Our Specialty Foods Group uses a wide variety of raw materials.
The main raw material used by the Specialty Foods Group is
cucumbers. The Specialty Foods Group purchases cucumbers under
seasonal grower contracts with a variety of growers. We supply
seeds and advise growers regarding planting techniques. We also
monitor and arrange proper agricultural practices. Other raw
materials used by the Specialty Foods Group, such as corn syrup,
soy bean oil and casein, in addition to packaging materials, are
generally available from numerous suppliers and we are not
dependent on any single supplier for these materials. Certain of
the Specialty Foods Groups raw materials and packaging
supplies are purchased under long-term contracts in order to
obtain lower costs. The prices of the Specialty Foods
Groups raw materials increase or decrease based on supply
and demand.
The Specialty Foods Group produces its products in 10 facilities
located across the United States. For more information about the
Specialty Foods Groups manufacturing facilities, see
Item 2. Properties.
The Specialty Foods Group has several competitors in each of its
product markets. In sales of private label products, the
principal competitive factors are price relative to other
private label suppliers, product quality and quality of service.

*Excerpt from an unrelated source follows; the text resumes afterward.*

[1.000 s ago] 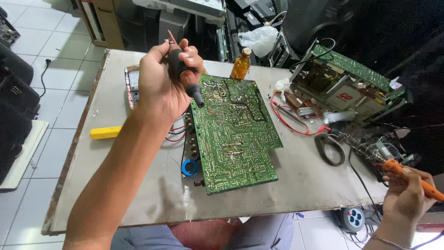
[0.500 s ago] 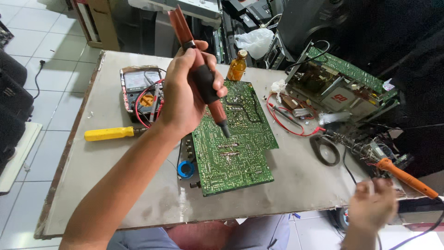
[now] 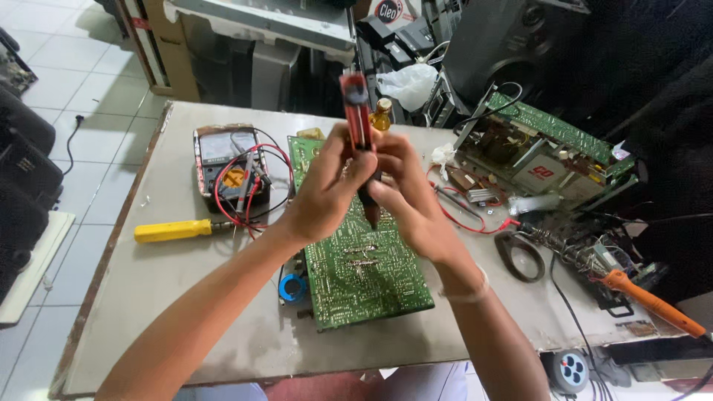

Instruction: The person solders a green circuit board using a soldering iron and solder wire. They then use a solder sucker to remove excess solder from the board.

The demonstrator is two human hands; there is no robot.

For the Specialty Foods Groups branded products,
competition to obtain shelf-space with retailers is based on the
expected or historical sales performance of the product compared
to its competitors. In certain cases, the Specialty Foods Group
pays fees to retailers to obtain shelf-space for a particular
company-branded product. Competition for consumer sales is based
on brand recognition, price, taste preferences and quality.

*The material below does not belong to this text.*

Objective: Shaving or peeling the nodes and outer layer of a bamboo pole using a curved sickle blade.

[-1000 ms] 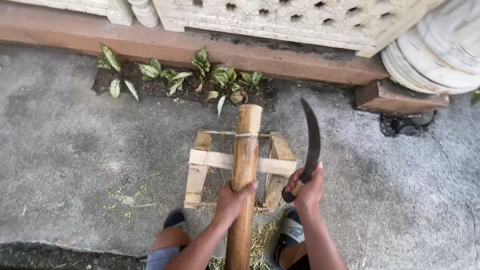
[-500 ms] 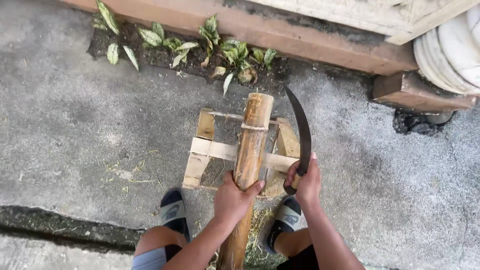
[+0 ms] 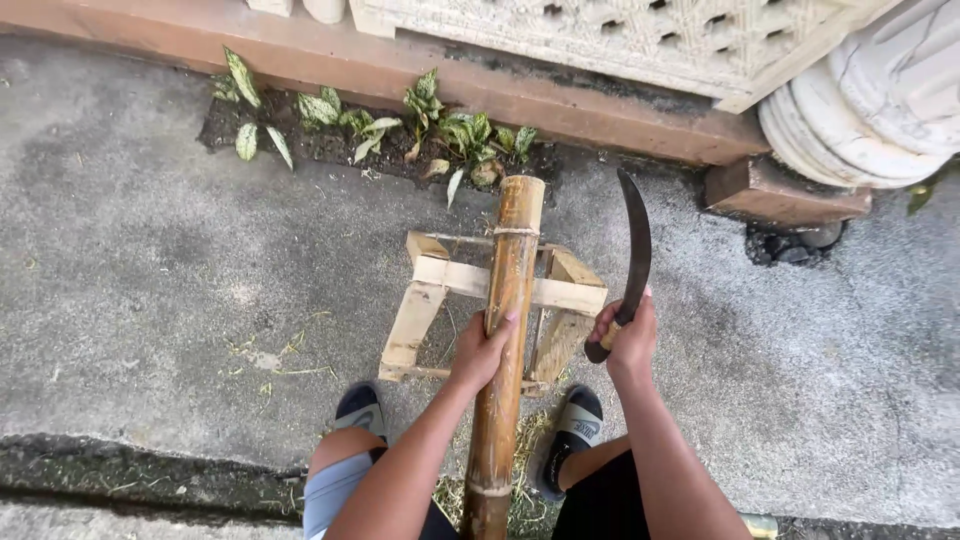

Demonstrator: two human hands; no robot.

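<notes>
Fingers of the left hand (image 3: 482,352) are wrapped around a bamboo pole (image 3: 508,330) at frame centre; a curved blade (image 3: 634,258) is gripped by the right hand (image 3: 627,335).

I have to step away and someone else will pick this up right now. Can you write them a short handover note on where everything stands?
Left hand: gripped around the bamboo pole, which leans over the wooden stand.
Right hand: shut on the handle of the curved blade, held upright beside the pole, not touching it.
Done: pole steadied on the stand; grass scraps lie on the concrete.
Left: no fresh cut shows on the pole; the blade has not yet met it.
</notes>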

Our International Group manufactures, markets and sells private
label and branded milk, butter and cream through its internal
sales force to retailers and distributors across Spain and
Portugal. The International Groups sales totaled
$310.7 million in 2004, or approximately 3% of our
consolidated sales.
The following charts graphically depict the International
Groups 2004 sales by product category and channel, and
indicate the percentage of private label sales versus company
branded sales in 2004.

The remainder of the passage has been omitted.